_WHAT IS EXPECTED_:
Could you reproduce all of these records exactly?

:::

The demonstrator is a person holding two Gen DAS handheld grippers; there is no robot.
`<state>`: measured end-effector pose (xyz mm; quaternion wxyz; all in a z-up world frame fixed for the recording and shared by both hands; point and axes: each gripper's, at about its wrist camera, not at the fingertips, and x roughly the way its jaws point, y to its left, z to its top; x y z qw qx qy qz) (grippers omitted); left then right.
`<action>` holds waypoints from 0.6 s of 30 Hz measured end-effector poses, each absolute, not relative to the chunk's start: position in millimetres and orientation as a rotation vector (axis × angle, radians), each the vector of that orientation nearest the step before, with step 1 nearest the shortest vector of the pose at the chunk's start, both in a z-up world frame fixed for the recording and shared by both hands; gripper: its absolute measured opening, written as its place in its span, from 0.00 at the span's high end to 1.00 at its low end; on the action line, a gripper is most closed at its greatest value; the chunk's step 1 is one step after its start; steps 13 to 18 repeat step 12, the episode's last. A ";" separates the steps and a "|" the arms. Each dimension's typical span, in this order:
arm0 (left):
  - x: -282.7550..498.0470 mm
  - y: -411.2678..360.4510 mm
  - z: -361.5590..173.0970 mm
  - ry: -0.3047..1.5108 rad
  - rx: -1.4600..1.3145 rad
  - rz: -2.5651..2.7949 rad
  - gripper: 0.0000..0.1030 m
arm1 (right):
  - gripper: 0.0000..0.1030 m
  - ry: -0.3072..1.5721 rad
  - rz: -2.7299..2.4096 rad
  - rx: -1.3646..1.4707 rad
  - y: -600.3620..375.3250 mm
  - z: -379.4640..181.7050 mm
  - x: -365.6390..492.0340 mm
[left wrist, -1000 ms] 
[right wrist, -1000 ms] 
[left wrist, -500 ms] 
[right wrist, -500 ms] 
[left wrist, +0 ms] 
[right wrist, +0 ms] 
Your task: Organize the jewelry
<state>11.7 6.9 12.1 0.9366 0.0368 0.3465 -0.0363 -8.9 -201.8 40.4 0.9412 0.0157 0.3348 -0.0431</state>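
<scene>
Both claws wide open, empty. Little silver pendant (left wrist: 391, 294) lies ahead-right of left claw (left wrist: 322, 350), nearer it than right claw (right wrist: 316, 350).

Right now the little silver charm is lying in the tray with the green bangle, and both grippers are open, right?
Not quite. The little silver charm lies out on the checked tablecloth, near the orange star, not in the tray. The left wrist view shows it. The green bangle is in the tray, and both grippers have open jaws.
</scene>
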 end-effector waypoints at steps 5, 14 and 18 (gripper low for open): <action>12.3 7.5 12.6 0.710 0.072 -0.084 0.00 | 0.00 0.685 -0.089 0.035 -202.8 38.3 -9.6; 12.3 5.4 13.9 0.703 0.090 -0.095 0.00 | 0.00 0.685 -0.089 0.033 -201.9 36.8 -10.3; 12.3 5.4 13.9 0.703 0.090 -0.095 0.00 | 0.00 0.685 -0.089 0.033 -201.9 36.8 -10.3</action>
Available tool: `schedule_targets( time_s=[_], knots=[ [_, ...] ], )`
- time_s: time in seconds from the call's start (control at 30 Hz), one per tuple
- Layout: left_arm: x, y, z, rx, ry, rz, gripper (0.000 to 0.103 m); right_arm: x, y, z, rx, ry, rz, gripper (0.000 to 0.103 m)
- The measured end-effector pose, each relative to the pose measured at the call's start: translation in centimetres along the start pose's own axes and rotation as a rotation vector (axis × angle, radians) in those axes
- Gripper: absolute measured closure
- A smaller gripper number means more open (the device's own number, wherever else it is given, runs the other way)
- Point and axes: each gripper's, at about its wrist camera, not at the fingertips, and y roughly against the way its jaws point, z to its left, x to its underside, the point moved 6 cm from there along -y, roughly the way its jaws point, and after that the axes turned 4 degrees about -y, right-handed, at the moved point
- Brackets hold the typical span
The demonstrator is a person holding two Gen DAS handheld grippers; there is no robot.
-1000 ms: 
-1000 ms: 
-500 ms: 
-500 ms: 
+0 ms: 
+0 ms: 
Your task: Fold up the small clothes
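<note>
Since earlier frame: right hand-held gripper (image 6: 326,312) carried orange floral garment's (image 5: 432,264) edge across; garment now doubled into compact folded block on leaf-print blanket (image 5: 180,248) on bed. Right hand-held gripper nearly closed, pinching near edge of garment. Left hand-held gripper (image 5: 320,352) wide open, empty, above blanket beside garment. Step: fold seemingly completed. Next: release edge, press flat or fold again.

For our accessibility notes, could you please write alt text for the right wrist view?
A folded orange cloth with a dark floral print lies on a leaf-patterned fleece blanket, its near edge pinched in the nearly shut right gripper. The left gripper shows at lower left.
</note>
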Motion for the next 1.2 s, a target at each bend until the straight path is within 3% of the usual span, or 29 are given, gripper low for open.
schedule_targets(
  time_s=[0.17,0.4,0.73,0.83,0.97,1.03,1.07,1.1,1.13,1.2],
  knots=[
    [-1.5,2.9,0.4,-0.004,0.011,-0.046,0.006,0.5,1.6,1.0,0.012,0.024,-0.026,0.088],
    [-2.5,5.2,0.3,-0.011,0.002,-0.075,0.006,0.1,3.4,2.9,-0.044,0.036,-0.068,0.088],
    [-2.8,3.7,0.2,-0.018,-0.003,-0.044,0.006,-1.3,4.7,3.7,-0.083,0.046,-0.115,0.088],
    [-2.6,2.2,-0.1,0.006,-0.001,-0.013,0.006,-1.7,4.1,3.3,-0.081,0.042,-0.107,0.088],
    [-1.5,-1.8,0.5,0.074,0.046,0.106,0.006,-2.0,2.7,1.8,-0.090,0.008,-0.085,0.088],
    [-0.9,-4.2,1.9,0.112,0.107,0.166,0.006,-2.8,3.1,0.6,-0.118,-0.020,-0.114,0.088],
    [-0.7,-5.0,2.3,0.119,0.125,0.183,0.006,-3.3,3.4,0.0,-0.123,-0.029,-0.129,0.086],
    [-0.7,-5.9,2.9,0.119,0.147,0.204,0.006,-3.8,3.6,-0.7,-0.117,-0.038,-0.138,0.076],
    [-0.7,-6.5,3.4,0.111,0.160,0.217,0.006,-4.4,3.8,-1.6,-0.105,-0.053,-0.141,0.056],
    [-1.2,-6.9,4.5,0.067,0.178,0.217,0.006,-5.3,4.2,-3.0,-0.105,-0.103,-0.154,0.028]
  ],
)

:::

_SOLUTION TO THE PROBLEM_:
The demonstrator is a person holding two Gen DAS handheld grippers; there is no robot.
`<state>`: measured end-effector pose (xyz mm; quaternion wxyz; all in a z-up world frame fixed for the recording and shared by both hands; point and axes: each gripper's, at about its wrist camera, not at the fingertips, and x roughly the way its jaws point, y to its left, z to its top; x y z qw qx qy qz) (grippers omitted); left then right.
`<action>` holds waypoints from 0.6 s of 30 Hz measured end-effector poses, each absolute, not relative to the chunk's start: position in millimetres and orientation as a rotation vector (axis × angle, radians), each the vector of that orientation nearest the step before, with step 1 nearest the shortest vector of the pose at the chunk's start, both in a z-up world frame fixed for the recording and shared by both hands; gripper: its absolute measured opening, written as its place in its span, from 0.00 at the span's high end to 1.00 at its low end; on the action line, a gripper is most closed at its greatest value; the chunk's step 1 is one step after its start; steps 13 to 18 repeat step 12, the episode's last. A ";" separates the steps and a "|" the arms. Each dimension's typical span, in this order:
arm0 (left):
  - x: -282.7550..498.0470 mm
  - y: -411.2678..360.4510 mm
  - z: -361.5590..173.0970 mm
  - ry: -0.3047..1.5108 rad
  - rx: -1.4600..1.3145 rad
  - rz: -2.5651..2.7949 rad
  - gripper: 0.0000..0.1030 m
arm1 (right):
  - gripper: 0.0000..0.1030 m
  - ry: -0.3072..1.5721 rad
  - rz: -2.7299..2.4096 rad
  - rx: -1.3646..1.4707 rad
  - y: -600.3620..375.3250 mm
  - z: -379.4640..181.7050 mm
  - x: -365.6390..492.0340 mm
[left wrist, -1000 ms] 
[right wrist, -1000 ms] 
[left wrist, -500 ms] 
[right wrist, -500 ms] 
[left wrist, +0 ms] 
[right wrist, +0 ms] 
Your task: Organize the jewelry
<state>11.7 6.9 12.1 0.9366 0.0368 0.3465 -0.0363 -8.9 -201.8 40.4 0.9412 0.0157 0.3348 -0.0431</state>
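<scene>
Both claws wide open, empty. Little silver pendant (left wrist: 391, 294) lies ahead-right of left claw (left wrist: 322, 350), nearer it than right claw (right wrist: 316, 350).

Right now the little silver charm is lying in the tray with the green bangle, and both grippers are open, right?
Not quite. The little silver charm lies out on the checked tablecloth, near the orange star, not in the tray. The left wrist view shows it. The green bangle is in the tray, and both grippers have open jaws.
</scene>
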 end-effector waypoints at steps 5, 14 and 18 (gripper low for open): <action>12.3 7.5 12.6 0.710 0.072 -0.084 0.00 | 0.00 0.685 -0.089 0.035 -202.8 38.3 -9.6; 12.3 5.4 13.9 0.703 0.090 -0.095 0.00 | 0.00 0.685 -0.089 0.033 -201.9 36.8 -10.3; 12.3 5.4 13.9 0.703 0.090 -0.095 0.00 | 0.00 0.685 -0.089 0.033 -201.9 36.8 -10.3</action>
Available tool: `schedule_targets( time_s=[_], knots=[ [_, ...] ], )`
- time_s: time in seconds from the call's start (control at 30 Hz), one per tuple
- Layout: left_arm: x, y, z, rx, ry, rz, gripper (0.000 to 0.103 m); right_arm: x, y, z, rx, ry, rz, gripper (0.000 to 0.103 m)
- The measured end-effector pose, each relative to the pose measured at the call's start: translation in centimetres along the start pose's own axes and rotation as a rotation vector (axis × angle, radians) in those axes
- Gripper: absolute measured closure
- A smaller gripper number means more open (the device's own number, wherever else it is given, runs the other way)
- Point and axes: each gripper's, at about its wrist camera, not at the fingertips, and y roughly against the way its jaws point, z to its left, x to its underside, the point moved 6 cm from there along -y, roughly the way its jaws point, and after that the axes turned 4 degrees about -y, right-handed, at the moved point
- Brackets hold the typical span
The demonstrator is a person holding two Gen DAS handheld grippers; there is no robot.
-1000 ms: 
-1000 ms: 
-500 ms: 
-500 ms: 
+0 ms: 
+0 ms: 
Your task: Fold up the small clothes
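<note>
Since earlier frame: right hand-held gripper (image 6: 326,312) carried orange floral garment's (image 5: 432,264) edge across; garment now doubled into compact folded block on leaf-print blanket (image 5: 180,248) on bed. Right hand-held gripper nearly closed, pinching near edge of garment. Left hand-held gripper (image 5: 320,352) wide open, empty, above blanket beside garment. Step: fold seemingly completed. Next: release edge, press flat or fold again.

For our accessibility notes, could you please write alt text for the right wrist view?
A folded orange cloth with a dark floral print lies on a leaf-patterned fleece blanket, its near edge pinched in the nearly shut right gripper. The left gripper shows at lower left.
</note>
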Motion for the next 1.2 s, a target at each bend until the straight path is within 3% of the usual span, or 29 are given, gripper low for open.
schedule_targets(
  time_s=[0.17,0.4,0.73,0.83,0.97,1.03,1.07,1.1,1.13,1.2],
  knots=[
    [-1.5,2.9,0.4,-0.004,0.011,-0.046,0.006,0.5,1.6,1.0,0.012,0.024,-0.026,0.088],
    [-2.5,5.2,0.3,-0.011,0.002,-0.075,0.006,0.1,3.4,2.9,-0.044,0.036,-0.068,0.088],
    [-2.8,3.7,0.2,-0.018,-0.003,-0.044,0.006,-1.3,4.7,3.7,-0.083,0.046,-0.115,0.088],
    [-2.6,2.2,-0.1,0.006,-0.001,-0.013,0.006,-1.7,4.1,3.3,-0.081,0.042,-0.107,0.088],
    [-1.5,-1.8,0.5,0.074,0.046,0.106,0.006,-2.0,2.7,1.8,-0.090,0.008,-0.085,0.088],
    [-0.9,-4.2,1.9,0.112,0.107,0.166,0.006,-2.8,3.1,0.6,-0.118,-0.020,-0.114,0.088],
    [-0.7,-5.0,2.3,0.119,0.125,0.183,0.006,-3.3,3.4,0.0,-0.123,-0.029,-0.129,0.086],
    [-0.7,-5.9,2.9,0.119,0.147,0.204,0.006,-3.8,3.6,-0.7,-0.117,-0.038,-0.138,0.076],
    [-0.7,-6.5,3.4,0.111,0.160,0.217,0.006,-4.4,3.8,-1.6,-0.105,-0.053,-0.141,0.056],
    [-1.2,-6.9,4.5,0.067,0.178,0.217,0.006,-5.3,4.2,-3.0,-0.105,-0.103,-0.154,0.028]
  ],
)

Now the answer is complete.